Another major impact of the crusades was the effect it had on trade. The pilgrimage of thousands of Europeans to the Holy Land created a need for new routes for supply shipments to feed and arm the crusaders. As such, towns and cities grew in size along the route to the Holy Land with many shops and markets. As well, port cities in Italy grew in size and wealth as merchants worked to meet the needs of travelling crusaders. In fact, some of these cities grew to such prominence that they became the famous city-states of the Renaissance centuries after.
A third major impact of the crusades was the effect it had on the role of feudalism in the lives of Europeans. Feudalism was a form of government common during medieval Europe that involved society being structured in a very rigid and hierarchical way. It was popular in European society from the 9th century until the 15th century and was the form of government in which the country was dominated by an absolute monarch, in which all power was held within a single king. The monarch would rule over the country while the rest of the people were bound by a hierarchical system in which people were placed into classes in which they were born. Due to the crusades, thousands of nobles and peasants left Europe in order to ‘take up the cross’ in the Holy Land. This meant that large populations of people left their land to fight and since feudalism was centered on the principles of land ownership and farming, this caused feudalism to lose its significance in European societies. As well, the increase in trade at certain ports and towns led to the rise of a merchant or middle class. This meant that peasants were able to build up small fortunes for themselves through trading.

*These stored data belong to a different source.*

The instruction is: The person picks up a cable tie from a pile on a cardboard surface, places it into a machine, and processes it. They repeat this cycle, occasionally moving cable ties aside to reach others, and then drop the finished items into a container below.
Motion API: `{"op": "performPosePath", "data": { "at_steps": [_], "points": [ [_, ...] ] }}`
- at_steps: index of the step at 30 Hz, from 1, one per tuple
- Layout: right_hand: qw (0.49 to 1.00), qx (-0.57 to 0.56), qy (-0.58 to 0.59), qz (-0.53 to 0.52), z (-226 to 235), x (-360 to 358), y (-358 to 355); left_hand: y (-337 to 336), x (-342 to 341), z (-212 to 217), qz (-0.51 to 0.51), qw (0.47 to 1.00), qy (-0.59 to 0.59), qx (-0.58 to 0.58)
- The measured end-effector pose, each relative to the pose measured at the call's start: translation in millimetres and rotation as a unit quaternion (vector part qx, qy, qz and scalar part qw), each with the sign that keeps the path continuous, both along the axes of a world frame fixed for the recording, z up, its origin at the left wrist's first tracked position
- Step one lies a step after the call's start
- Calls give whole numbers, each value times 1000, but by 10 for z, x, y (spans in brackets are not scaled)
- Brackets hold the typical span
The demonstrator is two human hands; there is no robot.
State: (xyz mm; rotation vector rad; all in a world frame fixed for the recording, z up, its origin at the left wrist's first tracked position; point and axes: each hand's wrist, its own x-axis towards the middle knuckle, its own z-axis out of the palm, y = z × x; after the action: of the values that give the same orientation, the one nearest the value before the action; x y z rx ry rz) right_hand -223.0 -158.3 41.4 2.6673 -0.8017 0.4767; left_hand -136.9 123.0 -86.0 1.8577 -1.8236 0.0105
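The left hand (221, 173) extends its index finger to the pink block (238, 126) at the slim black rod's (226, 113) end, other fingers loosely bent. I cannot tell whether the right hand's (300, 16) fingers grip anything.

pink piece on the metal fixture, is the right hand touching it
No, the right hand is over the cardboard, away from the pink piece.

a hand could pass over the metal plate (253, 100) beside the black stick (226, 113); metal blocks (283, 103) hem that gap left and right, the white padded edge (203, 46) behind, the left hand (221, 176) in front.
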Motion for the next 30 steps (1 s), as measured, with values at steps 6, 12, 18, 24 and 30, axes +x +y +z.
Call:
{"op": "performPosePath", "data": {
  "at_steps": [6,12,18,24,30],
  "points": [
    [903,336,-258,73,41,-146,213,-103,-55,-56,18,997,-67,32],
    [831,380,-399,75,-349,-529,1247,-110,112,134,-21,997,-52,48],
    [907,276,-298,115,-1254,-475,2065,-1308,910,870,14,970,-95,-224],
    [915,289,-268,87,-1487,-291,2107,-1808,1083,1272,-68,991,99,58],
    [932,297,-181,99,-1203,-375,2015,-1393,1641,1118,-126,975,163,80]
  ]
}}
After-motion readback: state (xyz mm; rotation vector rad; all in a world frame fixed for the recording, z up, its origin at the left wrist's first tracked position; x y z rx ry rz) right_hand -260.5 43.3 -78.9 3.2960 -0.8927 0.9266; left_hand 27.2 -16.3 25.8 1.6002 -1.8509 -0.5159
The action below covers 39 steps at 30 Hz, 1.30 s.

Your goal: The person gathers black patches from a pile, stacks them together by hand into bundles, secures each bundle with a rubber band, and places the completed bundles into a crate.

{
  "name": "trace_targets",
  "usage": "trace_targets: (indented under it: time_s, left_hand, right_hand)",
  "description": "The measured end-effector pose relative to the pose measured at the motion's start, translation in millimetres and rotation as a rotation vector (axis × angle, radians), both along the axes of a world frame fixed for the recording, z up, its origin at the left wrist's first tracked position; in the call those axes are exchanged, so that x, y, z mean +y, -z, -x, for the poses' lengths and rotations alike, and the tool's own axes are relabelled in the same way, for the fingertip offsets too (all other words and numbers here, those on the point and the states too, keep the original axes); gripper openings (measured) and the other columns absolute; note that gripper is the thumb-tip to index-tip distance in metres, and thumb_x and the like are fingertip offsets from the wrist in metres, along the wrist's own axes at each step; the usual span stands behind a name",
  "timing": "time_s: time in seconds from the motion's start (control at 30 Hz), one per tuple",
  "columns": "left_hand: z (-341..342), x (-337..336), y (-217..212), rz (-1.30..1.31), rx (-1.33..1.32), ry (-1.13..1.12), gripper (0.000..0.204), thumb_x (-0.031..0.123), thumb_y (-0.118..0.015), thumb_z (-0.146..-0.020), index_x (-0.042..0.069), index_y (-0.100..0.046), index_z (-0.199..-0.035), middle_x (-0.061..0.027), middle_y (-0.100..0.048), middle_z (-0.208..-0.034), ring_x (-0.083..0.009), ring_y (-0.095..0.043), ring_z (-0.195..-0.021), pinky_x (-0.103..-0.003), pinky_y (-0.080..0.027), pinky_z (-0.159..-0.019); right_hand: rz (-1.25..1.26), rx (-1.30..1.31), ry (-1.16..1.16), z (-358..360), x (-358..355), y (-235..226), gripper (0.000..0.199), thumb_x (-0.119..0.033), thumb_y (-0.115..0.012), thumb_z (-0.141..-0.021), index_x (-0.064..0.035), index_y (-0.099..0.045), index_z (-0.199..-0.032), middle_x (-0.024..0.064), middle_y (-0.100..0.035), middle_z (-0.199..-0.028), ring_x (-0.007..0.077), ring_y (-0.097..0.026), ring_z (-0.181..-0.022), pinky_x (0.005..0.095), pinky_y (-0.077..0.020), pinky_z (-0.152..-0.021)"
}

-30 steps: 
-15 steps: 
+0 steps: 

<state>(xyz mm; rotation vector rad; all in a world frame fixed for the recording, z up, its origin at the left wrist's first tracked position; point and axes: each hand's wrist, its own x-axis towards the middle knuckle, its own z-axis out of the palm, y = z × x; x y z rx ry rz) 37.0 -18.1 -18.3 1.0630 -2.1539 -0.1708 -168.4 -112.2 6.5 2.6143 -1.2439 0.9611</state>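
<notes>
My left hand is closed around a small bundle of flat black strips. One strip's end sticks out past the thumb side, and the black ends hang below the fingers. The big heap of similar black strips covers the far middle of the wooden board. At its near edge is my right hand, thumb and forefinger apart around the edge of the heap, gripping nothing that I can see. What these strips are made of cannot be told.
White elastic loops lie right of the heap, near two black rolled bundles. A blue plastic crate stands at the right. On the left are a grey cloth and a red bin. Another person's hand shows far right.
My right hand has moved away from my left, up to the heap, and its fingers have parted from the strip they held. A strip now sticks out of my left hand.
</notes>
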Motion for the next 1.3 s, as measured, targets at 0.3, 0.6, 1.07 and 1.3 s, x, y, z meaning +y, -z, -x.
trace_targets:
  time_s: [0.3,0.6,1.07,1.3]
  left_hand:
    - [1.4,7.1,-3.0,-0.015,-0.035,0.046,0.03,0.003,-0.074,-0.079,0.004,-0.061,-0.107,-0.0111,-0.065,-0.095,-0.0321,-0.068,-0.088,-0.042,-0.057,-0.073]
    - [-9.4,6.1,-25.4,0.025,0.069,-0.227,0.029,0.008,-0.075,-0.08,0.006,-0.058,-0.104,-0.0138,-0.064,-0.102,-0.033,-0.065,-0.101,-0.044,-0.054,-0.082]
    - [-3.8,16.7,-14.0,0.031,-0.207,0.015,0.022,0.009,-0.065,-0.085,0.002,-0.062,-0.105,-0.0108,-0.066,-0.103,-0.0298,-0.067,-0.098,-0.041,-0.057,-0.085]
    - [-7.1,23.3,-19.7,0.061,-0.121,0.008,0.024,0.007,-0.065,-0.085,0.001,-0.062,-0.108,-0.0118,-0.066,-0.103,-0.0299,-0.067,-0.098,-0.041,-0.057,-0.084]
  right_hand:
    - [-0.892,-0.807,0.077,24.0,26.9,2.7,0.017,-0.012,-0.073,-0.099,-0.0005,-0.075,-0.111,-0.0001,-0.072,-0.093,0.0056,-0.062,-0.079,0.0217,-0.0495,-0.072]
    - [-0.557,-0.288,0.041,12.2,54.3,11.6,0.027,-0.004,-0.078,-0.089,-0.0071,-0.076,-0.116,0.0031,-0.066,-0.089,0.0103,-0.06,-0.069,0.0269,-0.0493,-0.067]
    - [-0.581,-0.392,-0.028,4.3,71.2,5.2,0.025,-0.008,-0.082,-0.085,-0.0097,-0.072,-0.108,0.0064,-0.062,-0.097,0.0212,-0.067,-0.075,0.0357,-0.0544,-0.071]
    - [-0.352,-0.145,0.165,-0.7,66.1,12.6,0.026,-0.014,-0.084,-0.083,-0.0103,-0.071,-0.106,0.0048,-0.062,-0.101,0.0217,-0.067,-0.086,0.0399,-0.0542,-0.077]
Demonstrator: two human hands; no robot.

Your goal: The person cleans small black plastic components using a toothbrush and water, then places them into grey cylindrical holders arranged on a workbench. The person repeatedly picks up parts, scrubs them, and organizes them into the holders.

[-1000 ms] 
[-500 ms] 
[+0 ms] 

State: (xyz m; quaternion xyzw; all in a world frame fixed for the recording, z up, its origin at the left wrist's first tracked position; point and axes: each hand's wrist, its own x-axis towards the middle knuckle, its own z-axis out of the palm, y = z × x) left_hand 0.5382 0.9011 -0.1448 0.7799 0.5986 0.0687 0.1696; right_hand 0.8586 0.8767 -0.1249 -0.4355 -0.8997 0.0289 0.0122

As a result, the feudal system began to lose its hold on society which eventually led to the ideals of the Renaissance and the emergence of powerful city-states instead of absolute monarchs. In all, the crusades had a profound impact on the world, but especially led to changes and advancements in Europe.
In conclusion, the crusades were a vitally important event to European and Middle Eastern History. They were centered on a clash between different religions and helped transform Europe and the Middle East during the years of the Middle Ages. As well, many historians consider the effects of the crusades as an important event in the emergence of the Renaissance in Europe a few centuries later.